◆ Task objective
Would you please return every line from the listing that contains the word "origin"?

※

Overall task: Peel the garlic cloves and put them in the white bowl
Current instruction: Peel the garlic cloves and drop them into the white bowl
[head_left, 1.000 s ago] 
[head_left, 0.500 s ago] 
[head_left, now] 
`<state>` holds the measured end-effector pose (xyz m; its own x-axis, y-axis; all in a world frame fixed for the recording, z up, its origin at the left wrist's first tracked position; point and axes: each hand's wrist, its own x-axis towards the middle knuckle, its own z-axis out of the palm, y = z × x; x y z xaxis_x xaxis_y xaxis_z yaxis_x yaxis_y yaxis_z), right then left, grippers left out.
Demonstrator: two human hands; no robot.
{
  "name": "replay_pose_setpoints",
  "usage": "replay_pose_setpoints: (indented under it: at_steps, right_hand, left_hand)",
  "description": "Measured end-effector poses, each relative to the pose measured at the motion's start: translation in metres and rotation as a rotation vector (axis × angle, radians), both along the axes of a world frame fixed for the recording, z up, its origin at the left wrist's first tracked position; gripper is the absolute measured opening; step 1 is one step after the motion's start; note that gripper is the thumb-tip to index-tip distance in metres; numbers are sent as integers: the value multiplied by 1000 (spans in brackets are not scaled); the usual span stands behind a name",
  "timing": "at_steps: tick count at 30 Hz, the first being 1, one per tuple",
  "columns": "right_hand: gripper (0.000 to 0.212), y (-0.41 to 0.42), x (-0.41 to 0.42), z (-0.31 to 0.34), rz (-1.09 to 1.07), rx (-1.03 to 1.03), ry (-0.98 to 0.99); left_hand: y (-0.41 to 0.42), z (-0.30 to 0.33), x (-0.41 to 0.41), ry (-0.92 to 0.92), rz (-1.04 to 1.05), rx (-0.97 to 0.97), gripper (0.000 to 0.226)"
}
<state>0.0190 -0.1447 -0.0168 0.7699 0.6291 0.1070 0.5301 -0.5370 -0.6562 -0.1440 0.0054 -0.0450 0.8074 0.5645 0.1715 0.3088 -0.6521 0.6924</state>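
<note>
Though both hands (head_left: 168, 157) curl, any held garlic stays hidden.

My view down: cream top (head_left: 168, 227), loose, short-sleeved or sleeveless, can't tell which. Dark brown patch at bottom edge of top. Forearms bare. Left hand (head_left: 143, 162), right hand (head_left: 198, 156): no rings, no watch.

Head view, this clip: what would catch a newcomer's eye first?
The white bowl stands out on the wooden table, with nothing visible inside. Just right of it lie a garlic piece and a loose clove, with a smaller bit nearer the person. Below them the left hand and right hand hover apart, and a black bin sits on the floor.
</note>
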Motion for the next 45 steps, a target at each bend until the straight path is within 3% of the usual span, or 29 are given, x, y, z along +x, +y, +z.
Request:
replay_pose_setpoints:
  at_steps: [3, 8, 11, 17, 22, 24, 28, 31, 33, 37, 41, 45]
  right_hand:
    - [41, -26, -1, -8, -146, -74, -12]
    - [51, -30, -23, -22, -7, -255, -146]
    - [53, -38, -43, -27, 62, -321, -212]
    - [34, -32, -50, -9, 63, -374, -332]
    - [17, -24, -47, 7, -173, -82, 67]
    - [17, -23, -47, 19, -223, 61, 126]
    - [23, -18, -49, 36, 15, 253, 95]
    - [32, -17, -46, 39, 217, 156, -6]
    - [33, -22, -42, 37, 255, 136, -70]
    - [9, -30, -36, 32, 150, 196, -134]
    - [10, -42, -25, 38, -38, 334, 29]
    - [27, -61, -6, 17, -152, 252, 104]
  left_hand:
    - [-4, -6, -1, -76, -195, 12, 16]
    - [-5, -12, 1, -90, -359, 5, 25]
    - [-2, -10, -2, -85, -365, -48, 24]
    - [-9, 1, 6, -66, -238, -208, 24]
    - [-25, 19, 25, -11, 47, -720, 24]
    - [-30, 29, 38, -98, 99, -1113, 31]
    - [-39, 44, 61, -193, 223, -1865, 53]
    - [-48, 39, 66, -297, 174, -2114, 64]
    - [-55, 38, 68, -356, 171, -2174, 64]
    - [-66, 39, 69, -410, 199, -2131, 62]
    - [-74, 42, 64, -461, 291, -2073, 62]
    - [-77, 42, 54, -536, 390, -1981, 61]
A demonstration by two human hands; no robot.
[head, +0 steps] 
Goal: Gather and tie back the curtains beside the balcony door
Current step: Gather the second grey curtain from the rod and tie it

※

◆ Solution for this problem
`<state>` holds the measured end-effector pose (xyz m; its own x-axis, y-axis; all in a world frame fixed for the recording, z up, its origin at the left wrist's first tracked position; point and axes: each hand's wrist, its own x-axis towards the middle knuckle, its own z-axis out of the palm, y = z × x; x y z xaxis_x xaxis_y xaxis_z yaxis_x yaxis_y yaxis_z), right then left, grippers left out.
  "description": "Measured end-effector poses, each relative to the pose measured at the motion's start: translation in metres and rotation as a rotation vector (axis × angle, radians), both along the axes of a world frame fixed for the recording, z up, its origin at the left wrist's first tracked position; gripper is the absolute measured opening; step 1 is one step after the motion's start; note that gripper is the thumb-tip to index-tip distance in metres; numbers are sent as integers: the value multiplied by 1000 (spans in brackets are not scaled); the usual span stands behind a name",

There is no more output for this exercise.